The second deviation is when Medrano systematically eliminates or simplifies elements that a seventeenth-century poet might perceive as 'dead matter' such as references to ancient Rome. Alternatively, he replaces original references with contemporary ones. For instance, in one of Medrano's poems, he mentions the Inca Empire: 'Quien trocara, prudente, / por cuanto el Inga atesoro, el cabello / de Amarili?' (What wise man would exchange Amaryllis's hair for all the Inca's treasure?).

Historians of poetry are impressed by Medrano's adept use of short lines and his ability to keep the natural flow of the original text; Medrano "remains remarkably faithful to what he perceives as the spirit of Horace." Damaso Alonso highlights, "there is an evident disparity between Horace's characteristic cynicism and what he terms Medrano's essential honesty." Despite departing from his original, Medrano consistently holds the example of Horace in high regard, and the quality of his best sonnets, suggests a robust independent talent that doesn't rely on obvious models to assert itself.
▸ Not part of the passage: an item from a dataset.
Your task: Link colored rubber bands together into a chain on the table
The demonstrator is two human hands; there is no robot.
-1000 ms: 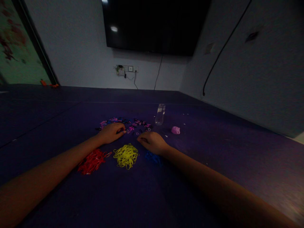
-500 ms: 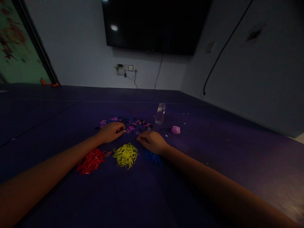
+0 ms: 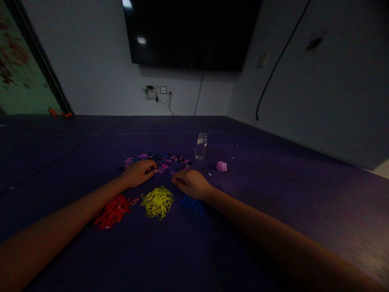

What appears certain, however, is the "conscious 'classicism' embedded in Medrano's endeavor."

==Translations==
Two sonnets by Francisco de Medrano were translated into English by Henry Wadsworth Longfellow. They are Art and Nature and The Two Harvests.

== Bibliography ==
- Manuel Mañas Núñez, Horacio (Oda 2, 16) en Francisco de Medrano (Oda XXIV) (in Spanish).
- Horacio en España by Marcelino Menendez y Pelayo, Volume I, II edition, Madrid, 1885.